6. En l'espèce, il résulte de l'instruction que Mme B a déposé une demande de rendez-vous admission exceptionnelle au séjour sur la plateforme " démarches simplifiées " le 17 juin 2022 et que sa demande est en cours d'instruction. Si la requérante fait valoir qu'elle est exposée au risque d'être interpellée et placée en rétention et souligne que ses enfants majeurs résident en France et que son état de santé nécessite une assistance permanente, elle ne justifie d'aucune circonstance particulière au regard de la durée et des conditions de son séjour en France, de la date et du fondement de sa demande de titre de séjour ou de sa situation personnelle et familiale, impliquant que sa demande de titre de séjour soit examinée prioritairement par rapport à celle d'autres ressortissants étrangers se trouvant dans la même situation ou permettant de caractériser une situation d'urgence nécessitant la délivrance d'un rendez-vous à bref délai. Ainsi, la condition d'urgence à laquelle les dispositions de l'article L. 521-3 du code de justice administrative subordonnent le prononcé de la mesure sollicitée ne peut être regardée comme remplie.

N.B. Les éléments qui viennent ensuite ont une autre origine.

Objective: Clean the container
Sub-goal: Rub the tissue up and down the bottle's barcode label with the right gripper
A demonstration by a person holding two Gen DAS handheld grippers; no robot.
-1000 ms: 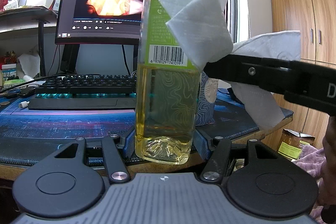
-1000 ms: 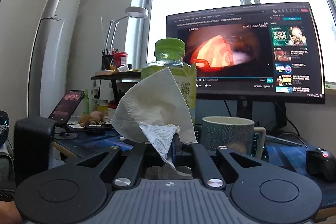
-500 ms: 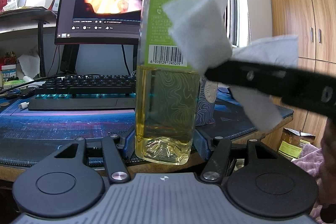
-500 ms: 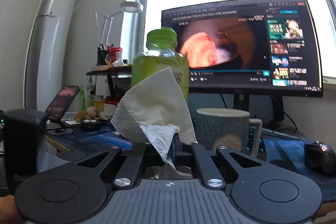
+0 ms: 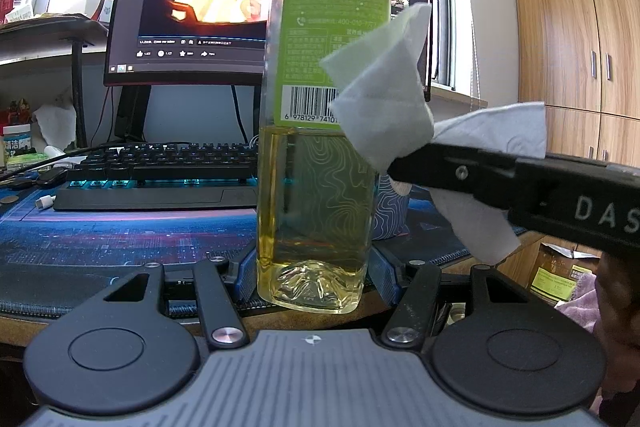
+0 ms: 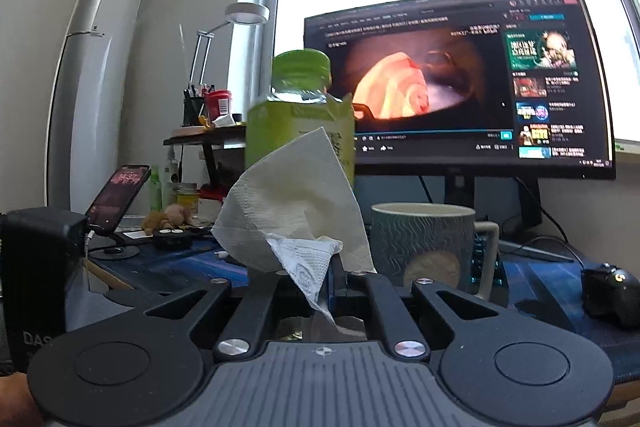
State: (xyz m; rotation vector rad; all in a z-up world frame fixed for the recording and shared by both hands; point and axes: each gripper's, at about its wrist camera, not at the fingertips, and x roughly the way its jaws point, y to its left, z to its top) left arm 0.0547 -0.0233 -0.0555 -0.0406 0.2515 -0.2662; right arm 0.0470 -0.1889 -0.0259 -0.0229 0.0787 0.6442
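A cluttered desk with a blue mat (image 5: 80, 239), keyboard (image 5: 160, 167) and a monitor (image 6: 460, 87) playing video fills the background. The left gripper (image 5: 312, 267) clamps the base of an upright bottle (image 5: 320, 147), label reading "100%" above barcode 6978129. From the right, the right gripper (image 5: 404, 167), marked "DAS", pinches a white tissue (image 5: 384, 99) against the label. A mug (image 6: 424, 247) stands just behind.

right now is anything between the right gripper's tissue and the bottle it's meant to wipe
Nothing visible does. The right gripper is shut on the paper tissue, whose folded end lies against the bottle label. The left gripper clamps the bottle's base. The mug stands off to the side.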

7. Il résulte de ce qui précède que les conclusions présentées par Mme B sur le fondement de l'article L. 521-3 du code de justice administrative doivent être rejetées. Par voie de conséquence, il y a lieu de rejeter les conclusions présentées au titre de l'article L. 761-1 du code de justice administrative.

O R D O N N E :

Article 1er : La requête de Mme B est rejetée.

Article 2 : La présente ordonnance sera notifiée à Mme A C et au ministre de l'intérieur et des outre-mer.

Copie en sera adressée au préfet de l'Essonne.

Fait à Versailles, le 19 septembre 2023

La juge des référés,

Signé

J. Sauvageot

La République mande et ordonne au ministre de l'intérieur et des outre-mer en ce qui le concerne ou à tous commissaires de justice à ce requis en ce qui concerne les voies de droit commun, contre les parties privées, de pourvoir à l'exécution de la présente décision.